▶ _Assignment_
Copy out the data below verbatim.

▶ _Given material_
──────────────────────────────
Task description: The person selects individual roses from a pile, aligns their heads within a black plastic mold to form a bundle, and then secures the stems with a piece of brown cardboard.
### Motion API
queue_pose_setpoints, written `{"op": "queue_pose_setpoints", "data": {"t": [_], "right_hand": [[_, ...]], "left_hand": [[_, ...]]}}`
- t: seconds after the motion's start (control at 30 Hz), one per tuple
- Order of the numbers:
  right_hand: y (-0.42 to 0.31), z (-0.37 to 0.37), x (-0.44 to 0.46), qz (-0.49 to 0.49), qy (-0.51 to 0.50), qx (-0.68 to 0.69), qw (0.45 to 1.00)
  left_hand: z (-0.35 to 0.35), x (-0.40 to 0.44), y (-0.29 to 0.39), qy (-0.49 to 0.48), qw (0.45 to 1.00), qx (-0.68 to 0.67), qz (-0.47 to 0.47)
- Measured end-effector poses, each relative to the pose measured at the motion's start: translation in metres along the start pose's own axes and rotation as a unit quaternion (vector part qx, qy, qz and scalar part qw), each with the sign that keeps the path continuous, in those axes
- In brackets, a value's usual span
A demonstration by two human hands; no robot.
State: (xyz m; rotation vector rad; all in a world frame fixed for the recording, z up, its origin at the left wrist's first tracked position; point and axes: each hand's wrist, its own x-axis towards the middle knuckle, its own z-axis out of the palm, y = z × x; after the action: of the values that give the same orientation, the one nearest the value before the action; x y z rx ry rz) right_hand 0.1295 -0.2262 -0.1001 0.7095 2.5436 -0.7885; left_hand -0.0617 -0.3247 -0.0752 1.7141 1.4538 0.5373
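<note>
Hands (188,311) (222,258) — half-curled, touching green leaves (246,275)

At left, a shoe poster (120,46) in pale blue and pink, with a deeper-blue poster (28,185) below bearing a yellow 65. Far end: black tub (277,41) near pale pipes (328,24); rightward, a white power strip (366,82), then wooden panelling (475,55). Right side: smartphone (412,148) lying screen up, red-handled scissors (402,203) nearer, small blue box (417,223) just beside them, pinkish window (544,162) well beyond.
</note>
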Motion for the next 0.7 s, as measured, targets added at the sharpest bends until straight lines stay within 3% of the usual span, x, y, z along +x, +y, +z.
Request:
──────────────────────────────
▶ _Result for this exercise_
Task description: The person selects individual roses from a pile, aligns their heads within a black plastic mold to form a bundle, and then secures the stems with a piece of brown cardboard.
### Motion API
queue_pose_setpoints, written `{"op": "queue_pose_setpoints", "data": {"t": [_], "right_hand": [[_, ...]], "left_hand": [[_, ...]]}}`
- t: seconds after the motion's start (control at 30 Hz), one per tuple
- Order of the numbers:
  right_hand: y (-0.42 to 0.31), z (-0.37 to 0.37), x (-0.44 to 0.46), qz (-0.49 to 0.49), qy (-0.51 to 0.50), qx (-0.68 to 0.69), qw (0.45 to 1.00)
  left_hand: z (-0.35 to 0.35), x (-0.40 to 0.44), y (-0.29 to 0.39), qy (-0.49 to 0.48), qw (0.45 to 1.00), qx (-0.68 to 0.67), qz (-0.47 to 0.47)
- Measured end-effector poses, each relative to the pose measured at the motion's start: translation in metres along the start pose's own axes and rotation as a unit quaternion (vector part qx, qy, qz and scalar part qw), each with the sign that keeps the path continuous, in those axes
- In brackets, a value's usual span
A demonstration by two human hands; no robot.
State: (xyz m; rotation vector rad; all in a world frame fixed for the recording, z up, its origin at the left wrist's first tracked position; point and axes: each hand's wrist, its own x-axis towards the middle knuckle, its own z-axis out of the palm, y = z × x; after the action: of the values that give the same orientation, the one nearest the value before the action; x y z rx ry rz) right_hand 0.1295 -0.2262 -0.1001 0.7095 2.5436 -0.7885; left_hand -0.0617 -0.3247 -0.0752 1.7141 1.4538 0.5373
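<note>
Hands (188,311) (222,258) — half-curled, touching green leaves (246,275)

At left, a shoe poster (120,46) in pale blue and pink, with a deeper-blue poster (28,185) below bearing a yellow 65. Far end: black tub (277,41) near pale pipes (328,24); rightward, a white power strip (366,82), then wooden panelling (475,55). Right side: smartphone (412,148) lying screen up, red-handled scissors (402,203) nearer, small blue box (417,223) just beside them, pinkish window (544,162) well beyond.
</note>
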Motion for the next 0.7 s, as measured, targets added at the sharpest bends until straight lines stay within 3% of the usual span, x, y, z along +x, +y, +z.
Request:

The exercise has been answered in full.